When you switch to PostgreSQL using the above settings, this has an effect only on newly created databases! This means, your existing subshare-repositories are not automatically migrated.

You can migrate an existing repository after you configured the above by deleting the file dbmigrate.deleteToRun in the repository’s .subshare-repo/-folder.

Important: After the migration, the repository still stays locked until you delete the file dbmigrate.status.properties, which was created during the migration. The idea is to give you the possibility to manually check the result. At this point, you may still undo the migration and switch back to the previously used database. The migration creates backup-files which you may restore (e.g. you’ll find a subshare-persistence.properties.dbmigrate_k929skee.bak which contains your original persistence-configuration).

Important: Never manually modify the file dbmigrate.status.properties! Only delete it, when the migration is complete and you want to activate the repository, again.

Logging

In order to monitor the progress of the migration, you can control the log-level in your ${user.home}/.subshare/logback.*.xml. On a workstation, the relevant file is ${user.home}/.subshare/logback.localserver.xml (unless you use fancy settings preventing a local-server-process to be spawned).

Add or update the following elements:

<logger name="co.codewizards.cloudstore.local.db" level="DEBUG" />
<logger name="org.subshare.local.db" level="DEBUG" />

Important: You should not set it to TRACE or ALL unless you’re a developer and know what you’re doing. The migration of a productive database likely causes millions of log-lines, if you set the log-level finer than DEBUG. You do not want this! Either use INFO or DEBUG.

With at least the log-level INFO being active, you’ll see a log-message like this, as soon as the migration starts:

06:20:29.643 [main] INFO  c.c.c.l.d.DatabaseMigrater - migrateIfNeeded: localRoot='/home/mn/...path...': sourceDatabaseAdapterName == 'derby' != targetDatabaseAdapterName == 'postgresql' :: Starting migration, now!

When is it done?

The migration of a database is completely done, when you see the following log-message (requires log-level INFO being active):

06:20:31.524 [main] INFO  c.c.c.l.d.DatabaseMigrater - migrateIfNeeded: localRoot='/home/mn/...path...': Migration complete!
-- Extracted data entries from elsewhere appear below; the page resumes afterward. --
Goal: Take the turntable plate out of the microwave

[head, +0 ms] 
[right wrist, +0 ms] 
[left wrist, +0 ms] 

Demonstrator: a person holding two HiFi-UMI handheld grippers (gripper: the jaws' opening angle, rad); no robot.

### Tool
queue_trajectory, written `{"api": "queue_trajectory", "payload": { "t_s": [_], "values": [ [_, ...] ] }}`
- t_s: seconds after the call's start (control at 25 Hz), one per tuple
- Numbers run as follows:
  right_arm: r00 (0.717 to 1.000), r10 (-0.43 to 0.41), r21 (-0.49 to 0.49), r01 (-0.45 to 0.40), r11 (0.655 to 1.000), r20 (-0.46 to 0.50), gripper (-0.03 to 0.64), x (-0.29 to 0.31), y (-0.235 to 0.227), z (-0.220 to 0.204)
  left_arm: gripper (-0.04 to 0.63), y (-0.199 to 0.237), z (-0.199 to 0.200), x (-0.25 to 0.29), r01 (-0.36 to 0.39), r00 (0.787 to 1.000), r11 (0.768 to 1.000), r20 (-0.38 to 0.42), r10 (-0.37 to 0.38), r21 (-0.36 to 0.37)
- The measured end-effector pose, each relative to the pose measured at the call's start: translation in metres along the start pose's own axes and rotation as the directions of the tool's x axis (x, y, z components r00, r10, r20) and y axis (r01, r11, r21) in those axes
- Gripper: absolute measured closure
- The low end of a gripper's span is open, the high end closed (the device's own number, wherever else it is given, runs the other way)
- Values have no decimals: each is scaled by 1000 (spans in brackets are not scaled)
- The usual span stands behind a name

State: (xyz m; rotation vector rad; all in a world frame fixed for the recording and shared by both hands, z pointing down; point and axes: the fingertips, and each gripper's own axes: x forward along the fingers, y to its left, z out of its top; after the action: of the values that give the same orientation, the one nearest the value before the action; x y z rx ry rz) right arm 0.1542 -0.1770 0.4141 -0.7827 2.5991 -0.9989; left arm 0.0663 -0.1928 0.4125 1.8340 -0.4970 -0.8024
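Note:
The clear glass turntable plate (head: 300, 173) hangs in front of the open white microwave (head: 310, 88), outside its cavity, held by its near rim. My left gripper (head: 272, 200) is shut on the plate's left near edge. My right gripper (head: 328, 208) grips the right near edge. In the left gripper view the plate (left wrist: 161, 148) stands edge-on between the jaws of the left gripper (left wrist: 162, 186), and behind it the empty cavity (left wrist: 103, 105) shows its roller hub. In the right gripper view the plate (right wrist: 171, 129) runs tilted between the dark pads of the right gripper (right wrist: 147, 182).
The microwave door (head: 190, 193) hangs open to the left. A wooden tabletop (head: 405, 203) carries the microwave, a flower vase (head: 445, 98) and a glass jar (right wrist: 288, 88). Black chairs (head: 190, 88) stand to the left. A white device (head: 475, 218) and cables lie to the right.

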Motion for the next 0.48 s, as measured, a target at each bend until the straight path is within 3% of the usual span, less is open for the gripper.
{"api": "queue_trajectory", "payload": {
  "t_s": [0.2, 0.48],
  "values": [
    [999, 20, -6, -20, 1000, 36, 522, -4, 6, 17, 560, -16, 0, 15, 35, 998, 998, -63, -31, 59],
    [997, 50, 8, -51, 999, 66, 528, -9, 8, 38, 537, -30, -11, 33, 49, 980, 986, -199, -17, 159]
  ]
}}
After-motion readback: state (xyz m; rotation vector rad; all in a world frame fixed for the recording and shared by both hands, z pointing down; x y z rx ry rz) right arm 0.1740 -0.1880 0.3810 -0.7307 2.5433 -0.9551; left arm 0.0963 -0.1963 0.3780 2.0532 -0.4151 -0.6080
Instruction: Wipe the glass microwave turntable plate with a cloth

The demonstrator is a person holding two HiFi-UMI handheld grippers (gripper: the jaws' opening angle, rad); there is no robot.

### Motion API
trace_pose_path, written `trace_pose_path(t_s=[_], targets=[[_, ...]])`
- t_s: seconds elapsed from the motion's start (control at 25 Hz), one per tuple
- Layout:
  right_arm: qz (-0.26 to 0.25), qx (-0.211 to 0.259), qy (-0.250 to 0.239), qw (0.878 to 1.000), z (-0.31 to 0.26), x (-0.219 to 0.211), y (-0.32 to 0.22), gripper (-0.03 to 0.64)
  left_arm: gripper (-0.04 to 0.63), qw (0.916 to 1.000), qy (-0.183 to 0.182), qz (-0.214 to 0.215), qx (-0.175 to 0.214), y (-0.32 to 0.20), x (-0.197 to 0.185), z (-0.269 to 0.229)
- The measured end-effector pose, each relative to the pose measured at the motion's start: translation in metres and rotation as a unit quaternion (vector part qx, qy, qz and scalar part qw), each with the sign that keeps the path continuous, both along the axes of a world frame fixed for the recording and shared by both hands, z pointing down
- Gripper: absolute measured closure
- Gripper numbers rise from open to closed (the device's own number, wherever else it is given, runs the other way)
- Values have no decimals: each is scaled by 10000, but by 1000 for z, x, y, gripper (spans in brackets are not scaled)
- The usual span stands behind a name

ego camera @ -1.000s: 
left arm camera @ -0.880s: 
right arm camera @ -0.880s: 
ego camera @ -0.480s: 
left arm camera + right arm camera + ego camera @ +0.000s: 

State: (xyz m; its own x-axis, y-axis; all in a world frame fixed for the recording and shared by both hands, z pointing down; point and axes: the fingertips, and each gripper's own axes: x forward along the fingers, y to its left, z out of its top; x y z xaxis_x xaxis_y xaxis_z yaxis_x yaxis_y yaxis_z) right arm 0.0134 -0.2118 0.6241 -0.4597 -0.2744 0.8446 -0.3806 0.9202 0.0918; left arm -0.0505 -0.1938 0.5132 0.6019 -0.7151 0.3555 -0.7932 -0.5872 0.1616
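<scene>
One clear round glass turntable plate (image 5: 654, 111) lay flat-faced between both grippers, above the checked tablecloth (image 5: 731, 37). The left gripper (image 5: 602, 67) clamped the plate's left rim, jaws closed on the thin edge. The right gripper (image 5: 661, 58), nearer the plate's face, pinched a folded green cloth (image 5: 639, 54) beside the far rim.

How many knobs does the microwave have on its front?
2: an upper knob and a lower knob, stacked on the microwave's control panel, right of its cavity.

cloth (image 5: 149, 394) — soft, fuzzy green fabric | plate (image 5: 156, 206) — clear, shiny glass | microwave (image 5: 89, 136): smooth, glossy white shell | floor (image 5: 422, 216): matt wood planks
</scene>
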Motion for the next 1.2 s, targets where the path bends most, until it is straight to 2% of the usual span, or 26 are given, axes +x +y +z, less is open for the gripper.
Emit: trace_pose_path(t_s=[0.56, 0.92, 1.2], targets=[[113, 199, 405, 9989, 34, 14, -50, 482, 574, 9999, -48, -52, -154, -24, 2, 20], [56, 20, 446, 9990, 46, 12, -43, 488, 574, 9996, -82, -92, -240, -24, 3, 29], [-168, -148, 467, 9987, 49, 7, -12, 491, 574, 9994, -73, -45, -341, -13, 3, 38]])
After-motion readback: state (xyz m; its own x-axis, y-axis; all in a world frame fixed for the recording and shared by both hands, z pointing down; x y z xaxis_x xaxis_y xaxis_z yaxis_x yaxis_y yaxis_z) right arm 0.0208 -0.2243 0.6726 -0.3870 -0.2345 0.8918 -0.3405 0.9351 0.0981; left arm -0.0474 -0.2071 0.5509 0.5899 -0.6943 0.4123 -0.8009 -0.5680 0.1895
Also, the file dbmigrate.deleteToRun (which you deleted to start the migration) is recreated.

Additionally, the file dbmigrate.status.properties in the repository’s .subshare-repo/-folder contains the following line, as soon as the work is complete:

MIGRATION_COMPLETE=MIGRATION_COMPLETE *** *** *** Please delete this file now. *** *** ***

Important: Never manually modify the file dbmigrate.status.properties! You may read it. You should finally delete it. But you must not modify it!